Around and around the house the leaves fall thick—but never fast, for they come circling down with a dead lightness that is sombre and slow. Let the gardener sweep and sweep the turf as he will, and press the leaves into full barrows, and wheel them off, still they lie ankle-deep.
—Charles Dickens (1812-1870), Bleak House
This day, 1963:
The falling leaves, crowds of them, flying across the narrow novitiate lawn and the Zen garden (still unfinished – it needs the big rock). Last evening the sky was dark and it looked like rain, but they were only the “clouds without water” of Jude’s epistle. There was, after supper, a momentary violent wind and brief dust storm.
— Thomas Merton (1915-1968), Journals, October 28, 1963
My notes: My friend Tom Merton had organized the novice monks in his Catholic monastery in Kentucky to help him construct a Zen style rock garden on abbey grounds as early as 1963. He was already revealing his deep renewed interest in Asian spirituality in his reading, writing, and personal meditation practice. When he died (or was assassinated) in 1968, in Thailand, he was planning to journey on to Japan to study at Zen monasteries there.He had already just met with HH the Dalai Lama and several other Buddhist and Hindu teachers in India and Sri Lanka.
Previously, Father Merton had publicly announced his desire to join other American peace activists such as his friends Joan Baez, Fathers Dan and Phil Berrigan, and others such as Tom Hayden and Jane Fonda, in volunteering as “hostages for peace” by staying in the North Vietnamese capital city of Hanoi, while it was under saturation bombing attacks by US jets flown by John McCain and others determined, in McCain’s phrase, to “kill all gooks!”
Many persons who were familiar with the events and situations of the time feel that the CIA assassinated Merton to silence his anti-war activities before he could travel to Hanoi, or offer further public resistance to the US war against the people of Southeast Asia. When Dr Martin Luther King was assassinated in Memphis in April 1968, he was on his way to attend a retreat with Merton and other anti-war activists at Merton’s Kentucky hermitage. Both men were friends with Vietnamese Zen master and anti-war activist Thich Nhat Hanh. Merton was also a friend, confessor, and spiritual guide to the Robert Kennedy family. Bobby Kennedy was assassinated in June of ’68; by December of ’68, Tom Merton was dead also. Tom Hayden died just this Sunday.

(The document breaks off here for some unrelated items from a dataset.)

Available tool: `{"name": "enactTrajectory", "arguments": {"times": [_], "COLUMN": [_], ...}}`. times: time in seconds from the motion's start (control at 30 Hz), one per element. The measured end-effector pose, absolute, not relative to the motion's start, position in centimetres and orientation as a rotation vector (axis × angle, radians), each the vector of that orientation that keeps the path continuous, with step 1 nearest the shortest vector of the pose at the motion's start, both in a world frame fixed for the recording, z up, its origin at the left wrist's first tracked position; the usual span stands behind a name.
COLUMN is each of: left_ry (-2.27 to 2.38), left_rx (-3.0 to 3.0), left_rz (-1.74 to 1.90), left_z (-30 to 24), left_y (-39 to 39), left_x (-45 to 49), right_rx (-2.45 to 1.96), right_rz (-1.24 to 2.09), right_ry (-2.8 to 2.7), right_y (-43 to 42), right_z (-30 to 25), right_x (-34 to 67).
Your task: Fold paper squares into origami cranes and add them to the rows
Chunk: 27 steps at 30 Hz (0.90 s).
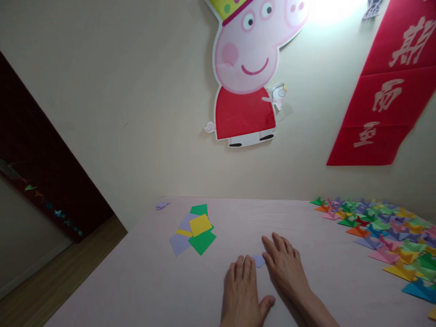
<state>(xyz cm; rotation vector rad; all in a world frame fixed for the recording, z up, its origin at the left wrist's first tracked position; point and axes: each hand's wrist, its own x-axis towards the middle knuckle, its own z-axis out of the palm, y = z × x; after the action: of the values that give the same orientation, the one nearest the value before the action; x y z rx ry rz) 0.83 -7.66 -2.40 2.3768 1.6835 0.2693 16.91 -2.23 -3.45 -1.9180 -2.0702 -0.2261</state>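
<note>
A small piece of lavender paper (259, 260) lies on the pale table between my hands, and part of it is hidden by them. My left hand (242, 288) rests palm down with its fingers stretched out, the fingertips at the paper's left edge. Just to the right, my right hand (284, 263) is spread with its palm down, its thumb and index finger beside the paper's right edge. Neither hand has anything gripped in it.
Loose paper squares in green (202, 242), yellow (200, 225) and lavender (180, 244) overlap on the table's left. Rows of folded paper figures (384, 254) cover the right side. One lavender folded piece (162, 205) sits at the back left corner. A wall (163, 136) rises behind.
</note>
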Motion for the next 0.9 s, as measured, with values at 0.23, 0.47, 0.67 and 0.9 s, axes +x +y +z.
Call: {"name": "enactTrajectory", "arguments": {"times": [0.23,0.47,0.67,0.9], "left_ry": [1.737,1.781,1.848,1.679], "left_rx": [2.330,2.316,2.325,2.371], "left_rz": [0.243,0.212,0.233,0.453], "left_z": [-1.7,-1.9,-1.6,0.9], "left_y": [-8.0,-8.7,-8.2,-4.5], "left_x": [0.5,-0.8,-2.1,1.0], "right_rx": [-1.948,-1.940,-1.905,-1.845], "right_rz": [-0.237,-0.236,-0.218,-0.224], "right_ry": [-2.090,-2.076,-2.053,-2.018], "right_y": [-2.0,-2.2,-2.0,-2.0], "right_z": [-3.6,-3.3,-3.6,-4.0], "right_x": [17.4,17.3,17.6,17.6]}}
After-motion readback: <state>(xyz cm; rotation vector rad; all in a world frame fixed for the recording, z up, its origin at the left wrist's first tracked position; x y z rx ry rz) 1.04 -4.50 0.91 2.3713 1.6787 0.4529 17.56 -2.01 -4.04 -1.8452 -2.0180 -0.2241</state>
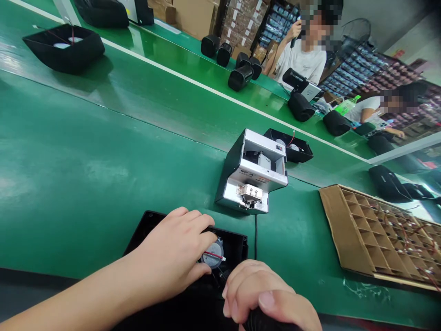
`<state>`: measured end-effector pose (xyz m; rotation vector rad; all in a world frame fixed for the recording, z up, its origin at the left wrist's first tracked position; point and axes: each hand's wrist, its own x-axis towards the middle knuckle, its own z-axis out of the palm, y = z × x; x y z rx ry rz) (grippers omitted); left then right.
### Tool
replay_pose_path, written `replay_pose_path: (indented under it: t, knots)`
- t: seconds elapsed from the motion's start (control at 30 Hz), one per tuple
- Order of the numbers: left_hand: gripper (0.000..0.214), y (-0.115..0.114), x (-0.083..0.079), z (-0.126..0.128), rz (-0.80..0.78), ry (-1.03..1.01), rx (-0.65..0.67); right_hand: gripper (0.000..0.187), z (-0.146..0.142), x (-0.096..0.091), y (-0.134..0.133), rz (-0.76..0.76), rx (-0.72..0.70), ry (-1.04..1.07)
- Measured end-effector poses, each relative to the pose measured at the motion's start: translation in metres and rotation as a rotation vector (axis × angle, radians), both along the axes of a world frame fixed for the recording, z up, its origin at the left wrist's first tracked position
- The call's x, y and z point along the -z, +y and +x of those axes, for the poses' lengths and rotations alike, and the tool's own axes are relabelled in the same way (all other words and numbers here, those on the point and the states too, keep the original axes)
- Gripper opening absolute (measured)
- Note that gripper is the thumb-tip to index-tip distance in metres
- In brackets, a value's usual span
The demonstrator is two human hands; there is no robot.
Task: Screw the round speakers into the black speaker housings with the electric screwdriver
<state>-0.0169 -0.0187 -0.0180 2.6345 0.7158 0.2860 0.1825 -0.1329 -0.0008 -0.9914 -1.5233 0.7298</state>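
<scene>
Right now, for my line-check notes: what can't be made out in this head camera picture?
Head view:
The black tool handle in the right hand: cut off by the bottom edge, its far end unseen.
The black fan housing: its inside partly hidden by the left hand, its near side dark.
The label on the silver screw feeder: too small to read.
The small wired parts in the cardboard tray: too small, and cut off by the right edge.

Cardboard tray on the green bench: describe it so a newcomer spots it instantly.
On the green bench, find the black fan housing at the near edge and the silver-and-black machine beyond it. Off to the right lies a brown cardboard tray. It alone is divided into a grid of small cells, with red-wired parts in them.
</scene>
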Motion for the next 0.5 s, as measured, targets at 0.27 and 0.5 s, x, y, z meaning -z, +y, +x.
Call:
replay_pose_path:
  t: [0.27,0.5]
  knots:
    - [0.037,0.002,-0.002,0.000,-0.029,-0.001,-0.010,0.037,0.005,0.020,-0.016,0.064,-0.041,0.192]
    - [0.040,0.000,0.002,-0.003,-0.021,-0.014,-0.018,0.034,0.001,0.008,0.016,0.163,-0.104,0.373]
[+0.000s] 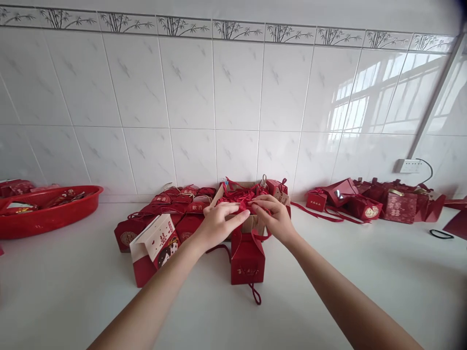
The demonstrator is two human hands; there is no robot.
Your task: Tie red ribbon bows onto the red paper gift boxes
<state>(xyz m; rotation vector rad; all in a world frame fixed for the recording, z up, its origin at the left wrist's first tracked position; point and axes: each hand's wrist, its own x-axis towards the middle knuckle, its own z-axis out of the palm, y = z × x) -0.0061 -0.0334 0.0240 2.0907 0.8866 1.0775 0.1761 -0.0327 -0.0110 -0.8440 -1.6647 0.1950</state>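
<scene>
Both my hands meet over an open cardboard box (259, 225) heaped with red ribbons (239, 195). My left hand (219, 222) has its thumb and fingers closed on red ribbon. Beside it, my right hand (274, 217) pinches ribbon too, its fingertips close to the left thumb. Just in front of the cardboard box stands a small red gift box (248, 265) with gold lettering. A dark red cord loop (257, 295) lies at its base. How the ribbon runs between my fingers is partly hidden.
Left of my hands are several red gift boxes (189, 223) and a white-and-red box (151, 250) with a cartoon figure. A red plastic basin (87, 201) stands far left. More red boxes and bags (401, 206) sit at right, near a black loop (441, 234).
</scene>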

“The teaching I am giving now is like the seasonable rain that gives moisture to the great Earth. Your buddha-natures are like the seeds that receiving this moisture can all sprout at once.” –Chinese Zen Patriarch Hui-Neng, 638-713.
‘Rain,’ as a metaphor, is very famous in Buddhism, especially in the Lotus Sutra.
When you go to California, and the autumn rain falls, all becomes green. In summer it is the most devastated of places. Everything is dry except for the little plants and the little poppies in the sand. But when autumn comes, all is green again. I saw it in California, and it is the same in China. In Southern China, in summer, everything dries up and dies in the tropical heat. Rain falls upon the mountains, the rivers, the fields, the sea. It transforms into willow trees, leaves, and green vegetation of all kinds. It enters the water jar of the house, gets into your rouge, or your ink, into many things. But originally, the shower that fell from heaven was just one shower, though it appears in many ways.
“Your buddha-natures are like the seeds that receiving this moisture can all sprout at once.” In summer under the hot sun, the seeds are sleeping—a beautiful metaphor! But under the moistening autumn rain the seed will sprout. If you have no seeds in your mind, nothing sprouts even though it rains. The seed is this concentration in one place, in one deed, to make all deeds one deed.
The ordinary person is like a bird in a cage that has lost its freedom. He sees blue, red, and green, but he never thinks about why this is blue, red, and green. Like the child who asks his mother, “Why is this red?” and the mother answers, “Because it’s red, my dear!” It doesn’t bother him that his mother does not explain it. He never thinks any deeper. He never realizes that color is the vibration of ether, and that sound is the vibration of air. In meditation, you can escape from this cage of delusion; and from it, you can observe everything.
–Sokei-an Roshi (1882-1945)
My Notes: As a young Japanese Zen monk, artist, and anti-militarist, Sokei-an had come to the US, where he wandered afoot from San Francisco to New York City, camping, meditating, and doing farm work. After some years as a Bohemian artist, poet, and dancer in Greenwich Village, he completed his Zen teacher training and established a Zen Center in NYC (which is still active). Some more connections: Sokei-an Roshi, together with his friends Dr. D.T.Suzuki and my own first Zen teacher Nyogen Senzaki, had been fellow students of the same Zen master. Thomas Merton and Dr. Suzuki were friends.